» **PROMPT**
What do the lines from the top of the data through the line with "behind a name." say? Quote them exactly and include both ends.

------ INPUT DATA

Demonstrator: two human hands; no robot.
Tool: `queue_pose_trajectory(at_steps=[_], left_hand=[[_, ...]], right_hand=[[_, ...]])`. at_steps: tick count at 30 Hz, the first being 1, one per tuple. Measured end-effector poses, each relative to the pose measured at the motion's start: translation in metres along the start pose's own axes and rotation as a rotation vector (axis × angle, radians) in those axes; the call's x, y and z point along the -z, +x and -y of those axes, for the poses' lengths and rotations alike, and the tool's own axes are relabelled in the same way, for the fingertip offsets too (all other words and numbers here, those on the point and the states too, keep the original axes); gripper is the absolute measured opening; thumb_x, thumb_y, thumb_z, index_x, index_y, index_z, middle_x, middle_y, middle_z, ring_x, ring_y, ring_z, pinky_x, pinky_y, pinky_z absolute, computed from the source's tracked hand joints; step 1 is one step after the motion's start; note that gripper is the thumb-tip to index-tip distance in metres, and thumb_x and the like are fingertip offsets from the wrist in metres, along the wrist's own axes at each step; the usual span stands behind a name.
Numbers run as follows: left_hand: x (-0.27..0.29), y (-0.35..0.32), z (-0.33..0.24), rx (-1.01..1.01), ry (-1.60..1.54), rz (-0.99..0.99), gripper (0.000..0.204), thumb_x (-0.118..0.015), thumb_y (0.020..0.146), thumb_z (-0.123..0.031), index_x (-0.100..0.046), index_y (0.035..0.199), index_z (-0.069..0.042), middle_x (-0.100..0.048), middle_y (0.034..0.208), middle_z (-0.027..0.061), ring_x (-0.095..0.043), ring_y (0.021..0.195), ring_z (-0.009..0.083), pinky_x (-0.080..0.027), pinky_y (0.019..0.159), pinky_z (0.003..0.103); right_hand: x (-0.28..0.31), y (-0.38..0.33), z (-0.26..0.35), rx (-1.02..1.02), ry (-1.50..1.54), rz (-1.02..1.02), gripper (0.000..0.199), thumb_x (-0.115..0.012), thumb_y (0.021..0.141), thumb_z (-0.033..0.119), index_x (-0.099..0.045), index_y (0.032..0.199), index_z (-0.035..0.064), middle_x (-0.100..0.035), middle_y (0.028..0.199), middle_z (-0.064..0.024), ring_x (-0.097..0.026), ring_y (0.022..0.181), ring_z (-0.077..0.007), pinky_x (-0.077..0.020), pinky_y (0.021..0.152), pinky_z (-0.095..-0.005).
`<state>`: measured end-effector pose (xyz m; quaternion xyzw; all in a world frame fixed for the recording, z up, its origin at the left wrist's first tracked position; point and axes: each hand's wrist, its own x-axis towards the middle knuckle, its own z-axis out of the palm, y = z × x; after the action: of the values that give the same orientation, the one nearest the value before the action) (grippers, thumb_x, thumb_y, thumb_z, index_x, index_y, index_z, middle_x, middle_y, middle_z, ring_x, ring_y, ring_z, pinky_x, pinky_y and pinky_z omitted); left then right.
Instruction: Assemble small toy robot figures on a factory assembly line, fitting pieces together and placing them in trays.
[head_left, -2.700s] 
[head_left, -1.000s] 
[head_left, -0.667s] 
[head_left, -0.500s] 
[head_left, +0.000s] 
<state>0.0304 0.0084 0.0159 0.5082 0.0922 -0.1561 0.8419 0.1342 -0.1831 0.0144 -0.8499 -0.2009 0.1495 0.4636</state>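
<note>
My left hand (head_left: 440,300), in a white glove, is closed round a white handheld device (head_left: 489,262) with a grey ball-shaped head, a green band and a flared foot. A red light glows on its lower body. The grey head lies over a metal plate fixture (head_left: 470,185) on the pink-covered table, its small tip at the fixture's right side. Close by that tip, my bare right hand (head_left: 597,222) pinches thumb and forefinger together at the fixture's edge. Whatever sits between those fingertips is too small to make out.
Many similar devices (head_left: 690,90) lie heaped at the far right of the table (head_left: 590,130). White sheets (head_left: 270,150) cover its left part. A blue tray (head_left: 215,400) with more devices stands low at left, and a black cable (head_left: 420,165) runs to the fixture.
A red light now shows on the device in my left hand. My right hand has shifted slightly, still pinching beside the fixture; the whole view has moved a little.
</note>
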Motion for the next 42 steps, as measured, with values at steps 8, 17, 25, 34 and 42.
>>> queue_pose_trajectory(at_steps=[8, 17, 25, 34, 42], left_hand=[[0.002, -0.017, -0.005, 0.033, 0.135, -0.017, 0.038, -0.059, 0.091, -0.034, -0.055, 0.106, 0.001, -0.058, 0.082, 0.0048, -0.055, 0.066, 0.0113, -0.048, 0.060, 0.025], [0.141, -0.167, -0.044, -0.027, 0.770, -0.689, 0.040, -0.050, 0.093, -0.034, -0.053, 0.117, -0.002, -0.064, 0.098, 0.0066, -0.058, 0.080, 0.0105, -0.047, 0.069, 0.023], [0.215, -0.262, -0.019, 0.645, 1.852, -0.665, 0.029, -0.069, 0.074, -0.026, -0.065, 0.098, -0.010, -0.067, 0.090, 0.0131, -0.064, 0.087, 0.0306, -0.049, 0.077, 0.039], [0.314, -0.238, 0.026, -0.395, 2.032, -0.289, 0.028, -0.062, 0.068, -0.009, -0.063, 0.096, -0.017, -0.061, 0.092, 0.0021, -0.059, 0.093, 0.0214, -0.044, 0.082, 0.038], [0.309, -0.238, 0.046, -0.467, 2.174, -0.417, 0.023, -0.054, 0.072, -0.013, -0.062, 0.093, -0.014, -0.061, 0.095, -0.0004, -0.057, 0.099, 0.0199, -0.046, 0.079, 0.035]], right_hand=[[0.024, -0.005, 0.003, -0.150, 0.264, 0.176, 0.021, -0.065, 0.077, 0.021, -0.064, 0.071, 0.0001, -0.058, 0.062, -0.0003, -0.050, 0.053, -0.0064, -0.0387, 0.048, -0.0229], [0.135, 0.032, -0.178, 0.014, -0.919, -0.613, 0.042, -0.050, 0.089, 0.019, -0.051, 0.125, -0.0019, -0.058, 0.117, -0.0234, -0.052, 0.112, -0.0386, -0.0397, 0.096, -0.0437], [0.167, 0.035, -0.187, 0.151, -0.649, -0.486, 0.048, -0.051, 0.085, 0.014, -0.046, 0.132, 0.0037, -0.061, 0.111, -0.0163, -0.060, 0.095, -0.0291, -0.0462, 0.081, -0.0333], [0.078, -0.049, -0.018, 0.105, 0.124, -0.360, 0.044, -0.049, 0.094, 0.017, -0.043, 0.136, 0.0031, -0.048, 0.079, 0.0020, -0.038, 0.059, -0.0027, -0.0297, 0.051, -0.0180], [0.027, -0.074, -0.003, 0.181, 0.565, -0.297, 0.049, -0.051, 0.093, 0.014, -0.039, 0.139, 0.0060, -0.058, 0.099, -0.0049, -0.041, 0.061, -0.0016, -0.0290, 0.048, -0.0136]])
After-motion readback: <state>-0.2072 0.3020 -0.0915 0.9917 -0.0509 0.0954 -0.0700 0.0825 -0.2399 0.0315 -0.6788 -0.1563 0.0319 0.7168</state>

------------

» **SOLUTION FOR THIS TASK**
Demonstrator: two human hands; no robot.
Tool: `queue_pose_trajectory(at_steps=[_], left_hand=[[_, ...]], right_hand=[[_, ...]])`. at_steps: tick count at 30 Hz, the first being 1, one per tuple. Measured end-effector poses, each relative to the pose measured at the motion's start: translation in metres along the start pose's own axes and rotation as a rotation vector (axis × angle, radians) in those axes; the call's x, y and z point along the -z, +x and -y of those axes, for the poses' lengths and rotations alike, and the tool's own axes are relabelled in the same way, for the fingertip offsets too (all other words and numbers here, those on the point and the states too, keep the original axes); gripper is the absolute measured opening; thumb_x, thumb_y, thumb_z, index_x, index_y, index_z, middle_x, middle_y, middle_z, ring_x, ring_y, ring_z, pinky_x, pinky_y, pinky_z absolute, computed from the source's tracked hand joints; step 1 is one step after the motion's start; note that gripper is the thumb-tip to index-tip distance in metres, and thumb_x and the like are fingertip offsets from the wrist in metres, along the wrist's own axes at each step; the usual span stands behind a name.

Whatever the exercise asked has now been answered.